Mr Brock said there was little evidence that the article was read by many people when it was published.
“He kept giving presentations with these diagrams and plots, and people started using his slides and copying his diagrams,” Mr. Brock said. “And then people saw this happen. Silicon microchips got more complex, and their cost came down.”
In the 1960s, when Mr. Moore started dabbling in electronics, a single silicon transistor sold for $150. Later, $10 could buy over 100 million transistors. Mr. Moore wrote that if cars developed as fast as computers, “you could get 100,000 miles to the gallon, and it would be cheaper to buy a Rolls-Royce than to park it. (Cars are half an inch long, too.)”
Mr. Moore’s survivors include his wife, sons Kenneth and Steven, and four grandchildren.
In 2014, Forbes estimated Mr. Moore’s net worth at $7 billion.
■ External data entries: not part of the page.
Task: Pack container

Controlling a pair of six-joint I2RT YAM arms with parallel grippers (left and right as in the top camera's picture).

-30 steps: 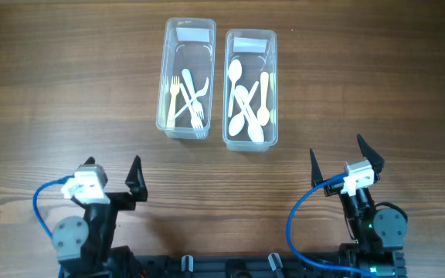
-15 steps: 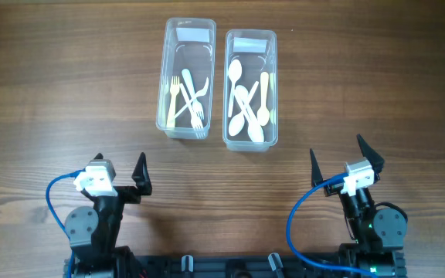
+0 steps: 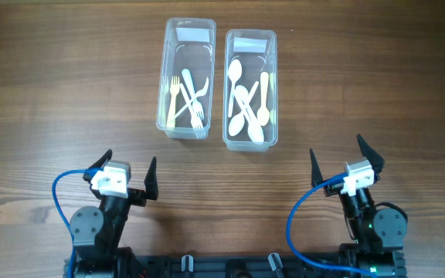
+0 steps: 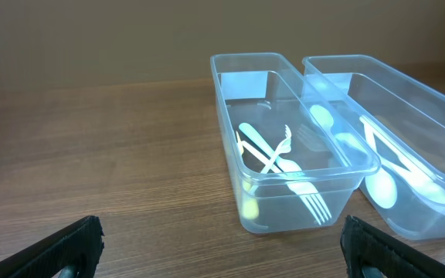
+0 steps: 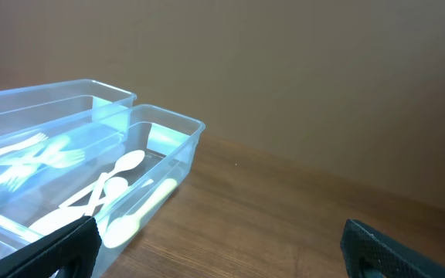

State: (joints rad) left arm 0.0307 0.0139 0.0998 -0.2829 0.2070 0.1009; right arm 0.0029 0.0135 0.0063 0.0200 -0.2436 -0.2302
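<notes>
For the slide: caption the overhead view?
White forks in one clear plastic tub, white spoons in its twin; left claw, right claw open.

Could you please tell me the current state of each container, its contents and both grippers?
fork container: upright, lidless, partly filled.
spoon container: upright, lidless, partly filled.
forks: lying crossed inside their container.
spoons: lying overlapped inside their container.
left gripper: open, empty.
right gripper: open, empty.

I see the left container (image 3: 163, 85) just beside the right container (image 3: 274, 86), far centre on the table (image 3: 68, 93). The forks (image 3: 188, 96) lie in the left one, the spoons (image 3: 246, 104) in the right.
</notes>
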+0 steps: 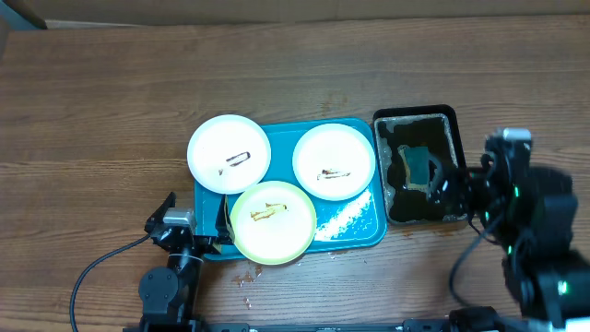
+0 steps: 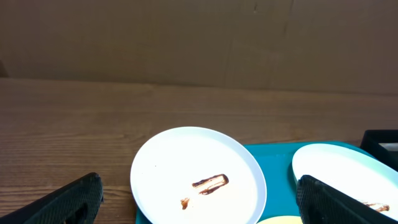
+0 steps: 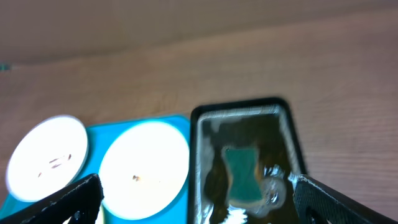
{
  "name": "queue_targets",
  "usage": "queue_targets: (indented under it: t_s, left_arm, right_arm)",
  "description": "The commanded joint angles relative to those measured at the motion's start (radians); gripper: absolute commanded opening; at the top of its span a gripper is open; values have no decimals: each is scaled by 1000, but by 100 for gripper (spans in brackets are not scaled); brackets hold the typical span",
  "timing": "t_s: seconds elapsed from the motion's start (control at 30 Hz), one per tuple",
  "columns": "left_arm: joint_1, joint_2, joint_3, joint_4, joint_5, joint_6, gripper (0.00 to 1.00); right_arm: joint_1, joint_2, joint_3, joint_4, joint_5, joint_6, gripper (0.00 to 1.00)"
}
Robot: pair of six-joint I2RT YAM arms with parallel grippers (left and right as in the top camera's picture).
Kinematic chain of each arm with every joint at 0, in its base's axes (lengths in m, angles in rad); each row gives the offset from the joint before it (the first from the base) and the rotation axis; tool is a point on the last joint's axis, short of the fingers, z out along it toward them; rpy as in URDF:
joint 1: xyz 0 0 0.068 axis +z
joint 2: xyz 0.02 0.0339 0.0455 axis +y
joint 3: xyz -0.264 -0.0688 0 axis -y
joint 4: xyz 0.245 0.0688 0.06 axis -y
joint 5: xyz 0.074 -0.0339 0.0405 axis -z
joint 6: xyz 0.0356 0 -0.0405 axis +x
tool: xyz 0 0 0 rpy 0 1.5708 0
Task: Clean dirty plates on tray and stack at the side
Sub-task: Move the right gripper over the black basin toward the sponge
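Three plates lie on the teal tray (image 1: pixel 355 226): a white plate (image 1: pixel 229 154) hanging over its far-left corner, a second white plate (image 1: pixel 334 160) at far right, and a yellow-green plate (image 1: pixel 273 221) over the near edge. Each carries a small brown smear. My left gripper (image 1: pixel 194 221) is low at the tray's near-left corner, open and empty. In the left wrist view that gripper (image 2: pixel 199 202) frames the left white plate (image 2: pixel 198 177). My right gripper (image 1: pixel 456 180) hangs open and empty by the black tray; in the right wrist view the gripper (image 3: pixel 196 199) has nothing between its fingers.
A black tray (image 1: pixel 452 115) of foamy dark water with a teal sponge (image 1: pixel 421 164) stands right of the teal tray. The sponge (image 3: pixel 244 171) shows blurred in the right wrist view. Small wet spots (image 1: pixel 244 277) lie on the wood before the tray. A cardboard wall (image 2: pixel 199 37) backs the table.
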Motion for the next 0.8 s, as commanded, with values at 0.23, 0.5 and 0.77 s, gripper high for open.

Throughout his life, however, he maintained a bland air, preferring tattered shirts and khakis to well-fitting suits. He does his shopping at Costco and keeps a collection of lures and reels on his desk.
Moore’s Law is bound to come to an end as engineers run into some fundamental physical constraints and the extreme cost of building factories to achieve higher levels of miniaturization. The pace of miniaturization has slowed in recent years.
Mr. Moore himself has commented from time to time on the inevitable end of Moore’s Law. “It can’t go on forever,” he said in a 2005 interview with Techworld magazine. “The nature of exponents is that you push them out and eventually disaster happens.”
Holcomb B. Noble, the former science editor of The Times, died in 2017.